Leyla’nın Biraderleri bir “kardeşler” filmi. Bu kez Totem ve Tabu’daki korkunç sahne gerçekleşiyor, kardeşler birleşip babayı öldürüyor. Kardeşler, dramada yazara hazır bir ilişkiler kalıbı sunar; kardeşi olan herkesin empati yapacağı, karakterler arasındaki ilişkinin temelinin ve geçmişinin sorgulanmadığı, bu temel ve geçmişe zamanımızı harcamayan bir anlatı ya da atmosfer hediye eder. Freud’un Karamazov Kardeşler’e yazılmış en iyi roman demesi bu yüzden tesadüf değildir. Film sadece bir kardeşler filmi değil, yoksulluk filmi de. Yoksulun çaresizliğini anlatan bir film. Sadece yoksulların anlayacağı bir film. Çaresizlik bir karakter olmuş, heyula şeklinde dolaşıyor sahnelerde. Yoksulluk edebiyatı orta sınıf ve burjuvaya iyi gelir. Şatafatlı dizileri de en çok yoksullar izler. İki taraf simgesel uzamda çok iyi anlaşıyorlar demek.
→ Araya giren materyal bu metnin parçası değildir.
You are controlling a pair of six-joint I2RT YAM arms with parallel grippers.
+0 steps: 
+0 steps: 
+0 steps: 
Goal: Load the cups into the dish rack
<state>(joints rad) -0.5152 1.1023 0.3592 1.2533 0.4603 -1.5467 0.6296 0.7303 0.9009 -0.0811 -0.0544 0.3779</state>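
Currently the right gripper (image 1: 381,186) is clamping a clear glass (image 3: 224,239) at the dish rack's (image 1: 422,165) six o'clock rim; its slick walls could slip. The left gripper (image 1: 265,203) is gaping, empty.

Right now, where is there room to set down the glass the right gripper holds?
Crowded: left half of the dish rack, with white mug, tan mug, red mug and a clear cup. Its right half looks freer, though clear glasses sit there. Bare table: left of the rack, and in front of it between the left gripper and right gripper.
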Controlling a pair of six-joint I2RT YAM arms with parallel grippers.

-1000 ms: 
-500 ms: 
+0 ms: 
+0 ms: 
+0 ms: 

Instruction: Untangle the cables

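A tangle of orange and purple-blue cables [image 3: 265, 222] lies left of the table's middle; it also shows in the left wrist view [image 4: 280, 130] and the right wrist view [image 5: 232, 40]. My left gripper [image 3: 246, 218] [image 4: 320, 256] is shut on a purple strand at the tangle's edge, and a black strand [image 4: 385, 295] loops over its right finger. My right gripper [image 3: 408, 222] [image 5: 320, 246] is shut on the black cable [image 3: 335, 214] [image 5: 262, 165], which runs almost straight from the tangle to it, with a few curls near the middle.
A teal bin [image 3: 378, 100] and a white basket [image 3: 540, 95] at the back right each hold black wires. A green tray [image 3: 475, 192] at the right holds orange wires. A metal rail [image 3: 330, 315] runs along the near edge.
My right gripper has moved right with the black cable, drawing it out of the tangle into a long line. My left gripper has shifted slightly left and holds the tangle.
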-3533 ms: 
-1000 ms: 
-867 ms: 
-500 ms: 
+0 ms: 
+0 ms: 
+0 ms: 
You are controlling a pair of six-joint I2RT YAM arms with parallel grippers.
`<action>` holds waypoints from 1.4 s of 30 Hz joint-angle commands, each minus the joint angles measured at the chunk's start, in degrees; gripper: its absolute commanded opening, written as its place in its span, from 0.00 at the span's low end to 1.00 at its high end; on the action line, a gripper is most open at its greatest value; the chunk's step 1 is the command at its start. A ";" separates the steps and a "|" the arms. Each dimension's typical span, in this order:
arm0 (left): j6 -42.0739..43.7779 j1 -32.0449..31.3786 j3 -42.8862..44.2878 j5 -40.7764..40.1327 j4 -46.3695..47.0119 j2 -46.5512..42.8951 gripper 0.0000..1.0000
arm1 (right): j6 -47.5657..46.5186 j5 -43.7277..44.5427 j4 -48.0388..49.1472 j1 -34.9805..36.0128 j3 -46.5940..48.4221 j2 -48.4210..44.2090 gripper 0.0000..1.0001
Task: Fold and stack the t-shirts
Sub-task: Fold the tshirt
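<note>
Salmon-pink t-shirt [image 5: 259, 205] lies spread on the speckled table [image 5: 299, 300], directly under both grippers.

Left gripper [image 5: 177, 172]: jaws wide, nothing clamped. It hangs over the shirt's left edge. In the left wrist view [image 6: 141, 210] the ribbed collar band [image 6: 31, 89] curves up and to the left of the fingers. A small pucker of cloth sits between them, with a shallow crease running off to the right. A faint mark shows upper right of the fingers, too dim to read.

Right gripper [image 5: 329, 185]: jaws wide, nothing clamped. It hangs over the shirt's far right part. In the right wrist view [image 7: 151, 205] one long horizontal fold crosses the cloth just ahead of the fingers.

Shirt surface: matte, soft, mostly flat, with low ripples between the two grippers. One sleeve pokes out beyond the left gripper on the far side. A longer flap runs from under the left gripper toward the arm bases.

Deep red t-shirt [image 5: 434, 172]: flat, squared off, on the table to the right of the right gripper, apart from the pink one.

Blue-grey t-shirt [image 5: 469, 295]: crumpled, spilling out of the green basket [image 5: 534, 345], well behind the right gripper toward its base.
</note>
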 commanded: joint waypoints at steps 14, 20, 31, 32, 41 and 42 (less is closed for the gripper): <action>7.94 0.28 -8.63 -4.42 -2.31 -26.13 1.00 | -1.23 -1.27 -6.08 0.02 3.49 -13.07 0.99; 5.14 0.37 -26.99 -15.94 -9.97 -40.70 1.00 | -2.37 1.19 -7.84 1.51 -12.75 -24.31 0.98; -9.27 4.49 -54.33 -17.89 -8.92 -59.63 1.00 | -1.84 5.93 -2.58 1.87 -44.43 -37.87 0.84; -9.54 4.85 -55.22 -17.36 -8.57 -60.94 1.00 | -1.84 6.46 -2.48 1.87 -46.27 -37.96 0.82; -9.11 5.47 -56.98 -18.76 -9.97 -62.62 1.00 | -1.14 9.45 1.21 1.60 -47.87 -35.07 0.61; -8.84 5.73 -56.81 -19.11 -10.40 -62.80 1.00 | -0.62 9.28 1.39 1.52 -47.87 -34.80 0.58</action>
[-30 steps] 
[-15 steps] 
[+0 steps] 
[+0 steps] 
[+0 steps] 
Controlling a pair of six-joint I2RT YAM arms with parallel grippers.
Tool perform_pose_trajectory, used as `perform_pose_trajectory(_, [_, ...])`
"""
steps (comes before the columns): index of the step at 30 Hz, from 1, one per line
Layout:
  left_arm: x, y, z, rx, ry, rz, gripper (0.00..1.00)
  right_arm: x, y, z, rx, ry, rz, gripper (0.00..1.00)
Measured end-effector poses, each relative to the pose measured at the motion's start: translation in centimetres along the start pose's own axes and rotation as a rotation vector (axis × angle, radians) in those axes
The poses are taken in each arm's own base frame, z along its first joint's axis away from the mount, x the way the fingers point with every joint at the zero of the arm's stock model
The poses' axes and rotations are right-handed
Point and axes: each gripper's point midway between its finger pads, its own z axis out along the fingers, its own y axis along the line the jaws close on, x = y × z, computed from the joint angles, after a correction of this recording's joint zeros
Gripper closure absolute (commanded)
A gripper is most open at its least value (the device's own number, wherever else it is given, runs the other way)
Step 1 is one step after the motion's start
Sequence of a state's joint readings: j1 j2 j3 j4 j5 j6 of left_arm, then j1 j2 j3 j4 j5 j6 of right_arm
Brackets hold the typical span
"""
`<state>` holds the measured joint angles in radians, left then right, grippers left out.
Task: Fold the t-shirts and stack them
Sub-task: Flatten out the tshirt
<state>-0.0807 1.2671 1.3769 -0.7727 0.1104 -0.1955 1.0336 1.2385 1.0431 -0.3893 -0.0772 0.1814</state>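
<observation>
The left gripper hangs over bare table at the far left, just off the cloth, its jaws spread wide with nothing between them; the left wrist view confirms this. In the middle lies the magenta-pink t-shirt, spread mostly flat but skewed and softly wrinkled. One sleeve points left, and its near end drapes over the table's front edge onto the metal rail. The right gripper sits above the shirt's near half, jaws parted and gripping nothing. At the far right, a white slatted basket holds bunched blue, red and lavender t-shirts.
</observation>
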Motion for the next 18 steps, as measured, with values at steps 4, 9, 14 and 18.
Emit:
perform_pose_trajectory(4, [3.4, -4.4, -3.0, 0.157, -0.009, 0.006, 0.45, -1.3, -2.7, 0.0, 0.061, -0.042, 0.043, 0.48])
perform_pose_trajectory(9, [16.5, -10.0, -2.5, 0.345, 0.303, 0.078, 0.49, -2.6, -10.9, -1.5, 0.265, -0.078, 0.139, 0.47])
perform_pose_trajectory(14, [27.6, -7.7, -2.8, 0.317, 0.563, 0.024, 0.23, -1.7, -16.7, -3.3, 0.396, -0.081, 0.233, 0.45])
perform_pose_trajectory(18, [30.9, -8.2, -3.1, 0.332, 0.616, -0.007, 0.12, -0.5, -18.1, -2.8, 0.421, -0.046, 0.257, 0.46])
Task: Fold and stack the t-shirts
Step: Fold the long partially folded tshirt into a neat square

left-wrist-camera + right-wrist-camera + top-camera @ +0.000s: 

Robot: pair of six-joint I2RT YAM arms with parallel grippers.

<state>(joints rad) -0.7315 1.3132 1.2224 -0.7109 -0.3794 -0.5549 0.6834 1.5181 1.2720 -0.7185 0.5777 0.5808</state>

Ben, yaşadığını ya da hâlihazırda yaşıyor olduğunu yoksulluk zanneden çok sanatçı gördüm. Yoksulluk, yokluk, sefillik, sefalet, fakirlik, miskinlik eş anlamlı kelimeler gibi gözükmelerine rağmen değişik değişik seviyededirler. Sanat dünyasında, başka hiçbir dünyada gözükmesi mümkün olmayan çok ilginç bir yoksulluk özentisi ve taklidi vardır. Yoksulluk adeta bir sanatçı hususiyeti olarak algılandığı için elinizi çarpsanız yoksula denk gelirsiniz. İstatistik verilerine göre açlık ve yoksulluk sınırı bellidir. Fakat bizim yönetmenlerimize, ressamlarımıza, şairlerimize, oyuncularımıza bakarsanız açlık sınırının altında orta sınıfa, yoksulluk çizgisinin üstünde karnı aç dolaşana denk gelebilirsiniz. Evi, arabası, yazlığı olduğu halde ortak masada hesap ödememeyi itiyat haline getirmişinden tutun da geçmişte baba evine çift maaş girdiği için kendini fakir sananına kadar değişiklik gösterir. Bu arkadaşlar yoksulluklarını, muayyen bir zenginlik seviyesine göre ölçtükleri için köşeyi döndüklerinin farkına asla varamıyorlar. Aslında yoksulluk açık ve nettir: Aç kalmak, damsız kalmak, çıplak kalmak ya da bu üç durum düzelse bile eski hale gelmekten sürekli ama delice korkmak yoksulluktur. Yoksulluk sanrısı kişinin cimrilik derecesine göre de değişir. Cimri, biliyorsunuz, insandan sayılmadığı için yaptığının sanat eseri sayılmasına imkân yoktur. Cimri, bokunu sever. Yani bebeklikten çıkamamıştır. Fakirlik bahsinde cimriler konu dışı. Herkesi cömert addedeceğiz.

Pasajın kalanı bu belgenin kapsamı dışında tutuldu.